Following abortion in two heifers, 10 singleton clinically normal calves were born and confirmed to be BVDV positive on serum and EN samples by ACE, RT-PCR, and IDEXX Snap BVDV antigen test®. All newborn calves stood within 20 minutes of birth and nursed maternal colostrum within the first hour of life. For all models, the likelihood of finding false negative results was greater within 24 h compared with ≥14 d, and EN samples were more reliable than serum to detect PI with BVDV at any time point and with any test. A significant interaction between sample type and colostrum-derived VNTs on test positivity was detected (P<0.05). False negative results in serum, ear notch, and nasal swab samples tested by ACE, RT-PCR, IDEXX Snap BVDV antigen test®, and VI within 24 h ranged from 0% (0/10) to 100% (10/10) depending on the test used. However, at 28 d, serum samples (1/10 tested by IDEXX Snap BVDV antigen test® and 2/10 tested by VI) and ear notch samples (1/10 tested by VI) continued to produce false negative results.
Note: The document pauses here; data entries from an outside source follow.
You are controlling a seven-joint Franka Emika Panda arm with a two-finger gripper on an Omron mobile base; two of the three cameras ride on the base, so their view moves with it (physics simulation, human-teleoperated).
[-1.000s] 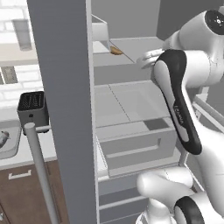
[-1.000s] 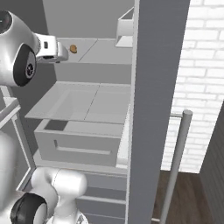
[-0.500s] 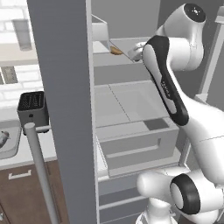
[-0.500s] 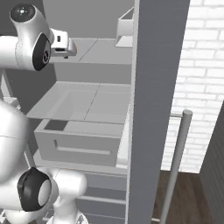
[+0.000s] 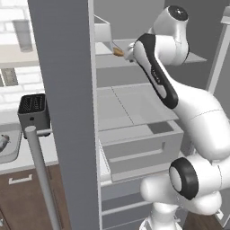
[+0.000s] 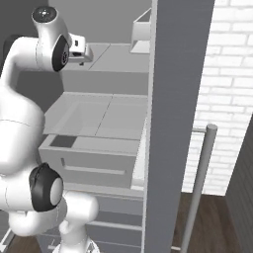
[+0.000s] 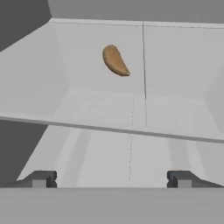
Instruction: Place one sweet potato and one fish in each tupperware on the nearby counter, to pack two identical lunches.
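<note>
Hand view has the gripper (image 7: 111,179) spread wide and empty at the fridge shelf (image 7: 109,148) edge; farther back lies the sweet potato (image 7: 115,61), probably firm, light, a little rollable, best pinched across its thick middle

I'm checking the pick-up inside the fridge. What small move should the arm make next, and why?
Probably ease the open gripper forward toward the curved orange-brown sweet potato. It lies alone on the pale grey fridge shelf, well ahead of the spread fingertips, untouched.
</note>
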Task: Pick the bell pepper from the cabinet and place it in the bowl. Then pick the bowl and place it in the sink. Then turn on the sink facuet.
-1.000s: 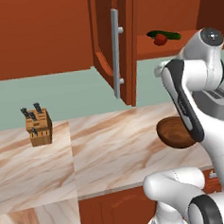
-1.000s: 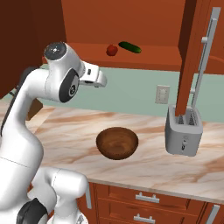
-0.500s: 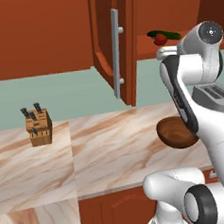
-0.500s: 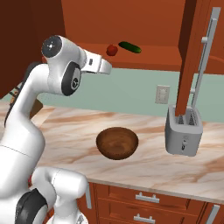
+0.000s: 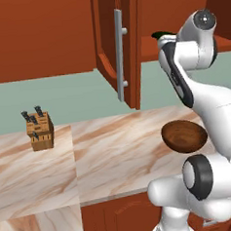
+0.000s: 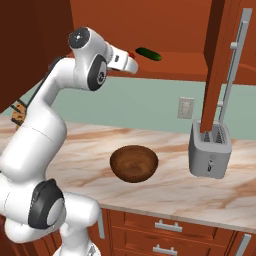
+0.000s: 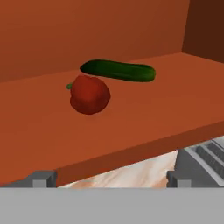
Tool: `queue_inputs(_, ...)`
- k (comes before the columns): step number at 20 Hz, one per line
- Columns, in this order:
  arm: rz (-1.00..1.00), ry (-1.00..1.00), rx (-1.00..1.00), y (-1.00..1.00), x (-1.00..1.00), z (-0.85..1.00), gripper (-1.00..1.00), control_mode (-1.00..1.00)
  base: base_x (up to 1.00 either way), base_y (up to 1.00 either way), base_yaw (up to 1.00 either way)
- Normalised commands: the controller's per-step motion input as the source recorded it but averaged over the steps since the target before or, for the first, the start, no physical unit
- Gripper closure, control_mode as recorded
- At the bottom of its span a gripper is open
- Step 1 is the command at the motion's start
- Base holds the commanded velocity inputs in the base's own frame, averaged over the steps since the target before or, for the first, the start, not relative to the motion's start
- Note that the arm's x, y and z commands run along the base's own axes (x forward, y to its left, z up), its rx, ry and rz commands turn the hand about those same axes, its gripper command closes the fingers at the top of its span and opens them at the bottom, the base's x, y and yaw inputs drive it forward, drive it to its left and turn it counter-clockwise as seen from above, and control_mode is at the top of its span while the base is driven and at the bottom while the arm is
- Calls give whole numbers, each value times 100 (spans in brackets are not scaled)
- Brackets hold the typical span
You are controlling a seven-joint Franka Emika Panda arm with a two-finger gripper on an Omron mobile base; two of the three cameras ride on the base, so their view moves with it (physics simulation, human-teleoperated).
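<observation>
gripper: the two-finger gripper (image 7: 112, 181) on the white arm is raised to the level of the cabinet shelf and faces into it; its two small dark finger tips (image 7: 43, 179) stand far apart, released, with nothing between them
bell pepper: the small red, rounded bell pepper with a green stem (image 7: 89, 93) lies on the shelf ahead of the spread fingers, apart from them, its stem end turned to the left of the hand view
cucumber: the long dark green cucumber (image 7: 118, 70) lies just behind the pepper and seems to touch its top; in the right base view it (image 6: 148, 53) shows past the hand on the shelf
cabinet: the reddish-brown wooden wall cabinet (image 7: 131, 118) is open; its door (image 5: 111, 44) with the long vertical silver bar handle (image 5: 119, 55) stands swung out, left of the arm in the left base view
bowl: the round, wide, shallow dark reddish-brown wood-look bowl (image 6: 134, 163) sits upright on the marbled beige counter (image 6: 170, 192), below the shelf, with nothing in it
toaster: a grey metal toaster (image 6: 210, 150) stands on the counter to the right of the bowl, apart from it
knife block: a light wooden knife block with dark handles (image 5: 39, 129) stands on the counter by the pale green wall (image 5: 62, 96), well to the left of the bowl (image 5: 184, 135)
outlet: a pale wall outlet (image 6: 185, 108) sits on the wall above the toaster
</observation>
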Motion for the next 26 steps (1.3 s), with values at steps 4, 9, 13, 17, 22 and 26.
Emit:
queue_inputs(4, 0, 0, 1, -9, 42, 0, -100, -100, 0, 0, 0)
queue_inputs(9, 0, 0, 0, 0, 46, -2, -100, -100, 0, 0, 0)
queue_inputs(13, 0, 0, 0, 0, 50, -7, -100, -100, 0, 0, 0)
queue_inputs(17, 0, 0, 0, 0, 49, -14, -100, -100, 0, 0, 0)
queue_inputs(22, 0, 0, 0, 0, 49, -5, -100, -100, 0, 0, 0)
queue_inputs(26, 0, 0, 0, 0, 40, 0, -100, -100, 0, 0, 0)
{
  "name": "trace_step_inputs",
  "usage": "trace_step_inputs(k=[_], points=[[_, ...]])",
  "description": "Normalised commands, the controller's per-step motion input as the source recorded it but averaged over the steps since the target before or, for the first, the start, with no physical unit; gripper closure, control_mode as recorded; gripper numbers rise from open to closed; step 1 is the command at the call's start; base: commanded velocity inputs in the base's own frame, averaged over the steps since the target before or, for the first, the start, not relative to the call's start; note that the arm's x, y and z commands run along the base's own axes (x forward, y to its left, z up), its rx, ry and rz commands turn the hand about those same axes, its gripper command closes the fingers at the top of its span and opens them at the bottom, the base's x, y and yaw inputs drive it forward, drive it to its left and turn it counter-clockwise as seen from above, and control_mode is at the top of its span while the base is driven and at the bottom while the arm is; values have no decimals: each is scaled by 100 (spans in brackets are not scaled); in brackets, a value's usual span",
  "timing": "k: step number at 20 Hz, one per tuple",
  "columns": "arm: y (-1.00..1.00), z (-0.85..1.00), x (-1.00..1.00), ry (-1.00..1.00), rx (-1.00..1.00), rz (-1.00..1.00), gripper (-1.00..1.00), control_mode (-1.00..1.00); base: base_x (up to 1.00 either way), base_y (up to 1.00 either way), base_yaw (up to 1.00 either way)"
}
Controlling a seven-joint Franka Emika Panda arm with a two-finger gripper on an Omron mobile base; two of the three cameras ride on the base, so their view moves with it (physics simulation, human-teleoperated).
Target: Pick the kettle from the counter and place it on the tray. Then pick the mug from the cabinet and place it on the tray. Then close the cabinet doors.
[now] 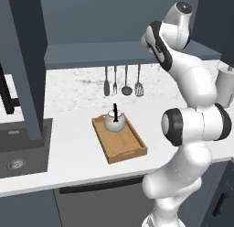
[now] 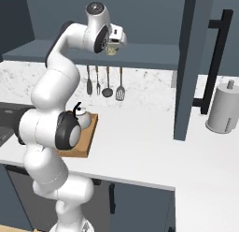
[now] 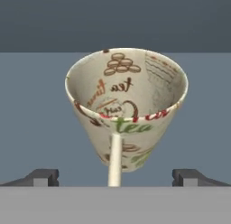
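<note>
While the kettle already sits on the wooden tray down on the worktop, your concern is the mug up on the cabinet shelf. In the hand view it stands dead ahead of the hand, centred between the two fingertips, mouth towards you and its handle running down toward the hand. Your hand is spread fully wide, holding and touching nothing. I judge a straight advance would bring the fingers either side of the mug.
</note>
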Motion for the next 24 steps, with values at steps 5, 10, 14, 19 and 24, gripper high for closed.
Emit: trace_step_inputs(k=[5, 10, 14, 19, 24], points=[[0, -6, 20, -9, 0, -1, -100, -100, 0, 0, 0], [0, -12, 0, -16, 0, -5, -100, -100, 0, 0, 0], [-1, -20, -2, -12, 0, -13, -100, -100, 0, 0, 0], [0, -18, 0, -8, 0, -15, -100, -100, 0, 0, 0], [0, -1, 9, -1, 0, -6, -100, -100, 0, 0, 0]])
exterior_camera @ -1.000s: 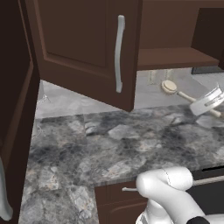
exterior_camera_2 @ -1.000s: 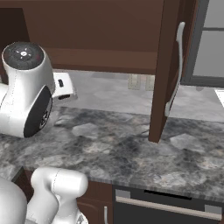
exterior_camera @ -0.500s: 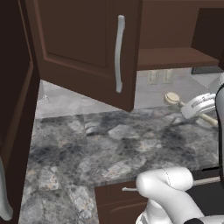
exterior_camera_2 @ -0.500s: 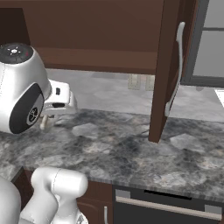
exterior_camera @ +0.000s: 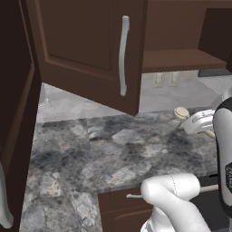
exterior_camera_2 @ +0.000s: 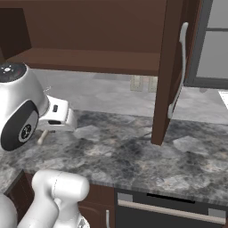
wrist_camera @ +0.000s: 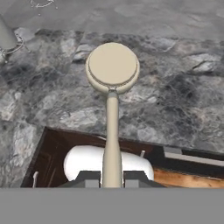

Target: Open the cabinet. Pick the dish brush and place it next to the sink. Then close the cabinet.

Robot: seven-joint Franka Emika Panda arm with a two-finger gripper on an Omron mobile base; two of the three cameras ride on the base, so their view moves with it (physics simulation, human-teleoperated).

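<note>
The gripper [wrist_camera: 112,183] is closed on the long handle of the dish brush [wrist_camera: 112,70]. In the hand view the brush is pale beige, not red, and its round head points away from the fingers, above the grey stone counter [wrist_camera: 183,96]. In the left base view the brush head [exterior_camera: 181,112] hangs low over the counter [exterior_camera: 113,154], near its back edge. Farther back, the cabinet [exterior_camera: 90,50] stands open, with both doors swung out, and its shelf looks bare. So I judge that the carrying step is in hand. Next the brush must go down beside the sink, which I cannot find here, and then the doors must be shut.
</note>
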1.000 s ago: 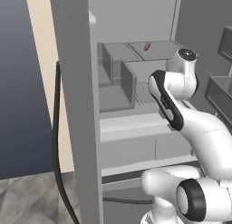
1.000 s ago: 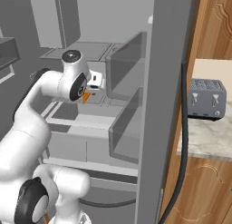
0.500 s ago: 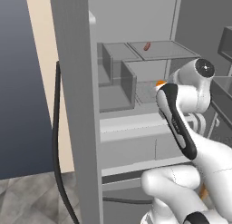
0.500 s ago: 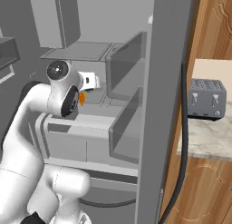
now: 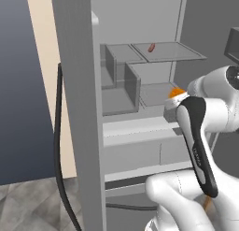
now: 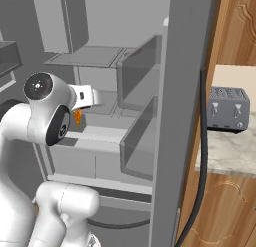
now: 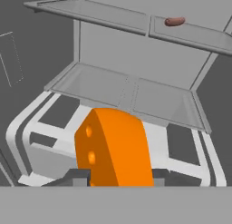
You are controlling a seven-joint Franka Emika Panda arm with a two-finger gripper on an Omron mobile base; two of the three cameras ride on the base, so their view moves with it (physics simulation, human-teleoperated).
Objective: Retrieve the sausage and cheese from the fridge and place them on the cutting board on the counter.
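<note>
Grey toaster (image 6: 227, 109) upright at right, beside brown wooden wall panel (image 6: 239, 28). Brown cabinet door (image 6: 220, 211) below it. Black hose (image 6: 200, 166) hanging in front. Cream wall (image 5: 44, 75) and dark blue panel (image 5: 18, 85) at left, grey tiled floor (image 5: 32, 206) beneath.

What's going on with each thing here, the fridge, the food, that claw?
Fridge: door open, grey shelves showing.
Cheese: held between the jaws, off the shelves, in front of the open fridge.
Sausage: lying loose on the upper shelf, untouched.
Gripper: shut on the cheese.
Toaster: standing on the counter beside the fridge.
</note>
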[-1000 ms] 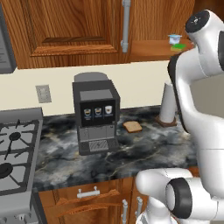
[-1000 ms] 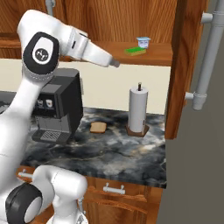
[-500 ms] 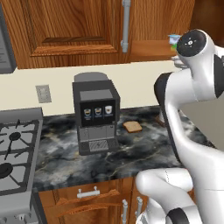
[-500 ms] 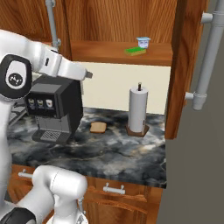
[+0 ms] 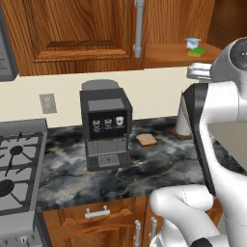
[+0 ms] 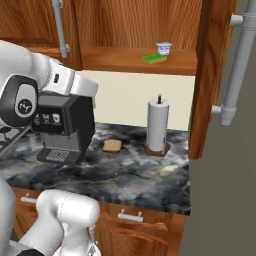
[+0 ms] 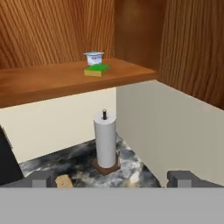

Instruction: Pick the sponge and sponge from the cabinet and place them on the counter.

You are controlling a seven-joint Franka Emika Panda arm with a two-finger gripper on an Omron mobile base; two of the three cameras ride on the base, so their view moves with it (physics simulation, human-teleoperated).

The probability of detecting false negative results in serum, EN, and NS samples by ACE, IDEXX Snap BVDV antigen test®, and VI was significantly greater in PIs with high levels of colostrum-derived VNTs compared with PIs with decreasing colostrum-derived VNTs (P<0.05). EN and NS samples tested by RT-PCR were more consistent detecting PI with BVDV irrespective of time point and colostrum-derived VNTs. Serum, ear notch, and nasal swab samples from negative control calves tested negative for BVDV in every test at every time point.

Significance:

Based on results from this study, screening serum or ear notch samples from individual calves for BVDV PI during the first 24 hours of life through VI, IDEXX Snap BVDV antigen test®, ACE or RT-PCR can result in false negative results, and it is not recommended. The interference of colostrum-derived BVDV antibodies in the detection of BVDV PI can be decreased by testing EN from individual calves ≥14 d with IDEXX Snap BVDV antigen test®, ACE, or RT-PCR or NS with RT-PCR.